Lorsque Netflix décide de produire Beasts Of No Nation, son premier film, le service de VOD vise haut. Il demande à Cary Joji Fukunaga, réalisateur de la saison 1 de la série True Detective, de prendre les commandes de l’aventure, et parvient à convaincre Idris Elba de tenir l’un des rôles principaux d’un film sans autres stars et au sujet difficile : les enfants soldats embourbés dans des conflits dont ils ne comprennent ni les tenants ni les aboutissants.
Adapté d’un roman de l’écrivain nigérian Uzodinma Iweala, Beasts Of No Nation raconte l’histoire d’Agu brutalement arraché à une famille dispersée par la guerre, et capturé par un chef rebelle qui l’ajoute à sa garde rapprochée constituée principalement de jeunes enfants qu’il amadoue, domine, terrifie pour mieux les transformer en tueurs à sa solde. La caméra de Cary Fukunaga ne quitte jamais le point de vue d’Agu. Elle s’adapte à la hauteur et aux mouvements de l’enfant, et nous entraîne à sa suite dans la jungle, les camps rebelles, entre les factions rivales, au coeur des combats. Le contexte, les forces en présence, le pays, l’époque : de tout ceci, on ne saura rien. Nous sommes exactement dans la position d’Agu, contraint, pour survivre, de s’adapter à une réalité qui, si elle lui échappe complètement, n’en est pas moins bien réelle.

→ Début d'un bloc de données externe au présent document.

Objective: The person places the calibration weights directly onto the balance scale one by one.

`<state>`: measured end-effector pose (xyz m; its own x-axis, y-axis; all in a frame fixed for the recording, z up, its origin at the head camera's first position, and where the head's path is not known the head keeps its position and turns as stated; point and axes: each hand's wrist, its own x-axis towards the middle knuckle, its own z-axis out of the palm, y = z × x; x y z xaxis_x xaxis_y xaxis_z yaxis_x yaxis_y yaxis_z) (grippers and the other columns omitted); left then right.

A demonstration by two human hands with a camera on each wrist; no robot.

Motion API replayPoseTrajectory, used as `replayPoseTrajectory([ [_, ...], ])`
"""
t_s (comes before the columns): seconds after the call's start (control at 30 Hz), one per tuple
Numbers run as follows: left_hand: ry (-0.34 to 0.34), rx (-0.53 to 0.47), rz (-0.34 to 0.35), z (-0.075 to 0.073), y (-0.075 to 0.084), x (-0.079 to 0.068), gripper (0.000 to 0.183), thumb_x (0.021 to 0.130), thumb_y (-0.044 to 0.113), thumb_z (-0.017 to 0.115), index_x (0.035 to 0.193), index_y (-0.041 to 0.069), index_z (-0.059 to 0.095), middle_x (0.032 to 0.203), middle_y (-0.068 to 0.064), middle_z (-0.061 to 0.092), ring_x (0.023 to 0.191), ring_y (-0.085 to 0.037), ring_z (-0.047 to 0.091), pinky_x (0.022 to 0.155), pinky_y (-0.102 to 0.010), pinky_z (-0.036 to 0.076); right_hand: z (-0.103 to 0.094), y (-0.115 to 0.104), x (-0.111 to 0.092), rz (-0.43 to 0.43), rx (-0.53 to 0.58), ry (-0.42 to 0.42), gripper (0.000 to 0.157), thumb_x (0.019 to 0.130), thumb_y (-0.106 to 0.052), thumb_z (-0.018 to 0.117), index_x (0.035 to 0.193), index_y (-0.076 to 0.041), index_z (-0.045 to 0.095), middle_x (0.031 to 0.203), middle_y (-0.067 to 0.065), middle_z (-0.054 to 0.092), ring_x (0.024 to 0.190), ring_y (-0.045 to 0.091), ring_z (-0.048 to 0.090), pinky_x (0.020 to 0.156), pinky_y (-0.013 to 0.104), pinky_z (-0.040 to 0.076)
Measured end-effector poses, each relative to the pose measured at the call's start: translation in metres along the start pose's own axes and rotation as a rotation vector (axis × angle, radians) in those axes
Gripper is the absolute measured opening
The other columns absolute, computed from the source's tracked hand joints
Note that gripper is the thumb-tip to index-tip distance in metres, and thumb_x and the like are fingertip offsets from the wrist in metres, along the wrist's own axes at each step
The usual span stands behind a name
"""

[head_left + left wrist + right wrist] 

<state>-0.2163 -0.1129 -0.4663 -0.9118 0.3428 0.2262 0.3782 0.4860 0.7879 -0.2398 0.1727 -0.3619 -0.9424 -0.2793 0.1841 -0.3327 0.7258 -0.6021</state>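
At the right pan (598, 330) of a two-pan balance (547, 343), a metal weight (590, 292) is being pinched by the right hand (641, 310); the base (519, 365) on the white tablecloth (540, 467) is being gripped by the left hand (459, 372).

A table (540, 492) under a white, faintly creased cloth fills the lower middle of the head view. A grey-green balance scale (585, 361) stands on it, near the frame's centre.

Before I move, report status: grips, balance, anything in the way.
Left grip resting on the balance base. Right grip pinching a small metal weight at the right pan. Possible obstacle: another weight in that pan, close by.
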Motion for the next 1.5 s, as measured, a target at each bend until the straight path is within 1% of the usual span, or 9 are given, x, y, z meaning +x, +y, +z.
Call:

Cette cohérence narrative, ponctuée par la voix off de l’enfant qui a posteriori porte un jugement sombre sur ses actes, doit faire saisir au spectateur les mécanismes psychologiques et émotionnels en jeu dans l’esprit de celui qui, seul, sans parents, trouve une sorte de famille de substitution qui le nourrit et le protège tout en lui apprenant à jouer à la guerre, avec tout ce que cela implique de violences, de morts, de tortures, de viol, de trahison. Et la grande force de Beasts Of No Nation, c’est malgré tout d’éviter tout pathos. Si le spectateur éprouve forcément une certaine empathie pour cet enfant dont il va excuser en partie les actes atroces commis sous l’emprise du chef rebelle, la corde du sentimentalisme n’est jamais activée par un réalisateur qui préfère garder une certaine distance avec son sujet et ne jamais donner son propre point de vue. Ce n’est ainsi pas un film à charge, mais une tentative d’appréhender ce qui peut conduire un humain à se comporter comme une bête. Et de comprendre un peu mieux la manipulation dont peuvent être victimes les enfants dont les jouets tirent à balles réelles.
Ce très beau film, diffusé en streaming depuis le 16 octobre dernier pour les plus de 65 millions d’utilisateurs de Netflix dans le monde, a également bénéficié d’une (très modeste) sortie en salle aux Etats-Unis. En vue : la course aux Oscars qui stipule que seul une œuvre cinématographique exploitée dans un circuit de distribution traditionnel peut concourir. Si l’on en croit la critique, unanime, Beasts of No Nation aurait toutes ses chances. Et pose une question pour le moment sans réponse : après avoir révolutionné l’accès aux séries (qu’on ne peut plus appeler télévisées), Netflix parviendra-t-il également à faire bouger les lignes dans un secteur aussi réglementé que celui du cinéma ? Le service de VOD a métaphoriquement lancé les hostilités avec un film de guerre, et sont d’ores et déjà prévus pour 2016 la suite de Tigre et Dragon, et War Machine avec Brad Pitt dans le rôle principal… Affaire à suivre.
Beats Of No Nation, de Cary Joji Kukunaga, avec Idris Elba et Abraham Attah (Agu), est disponible depuis le 16 octobre 2015 sur Netflix. Musique du film disponible sur Spotify.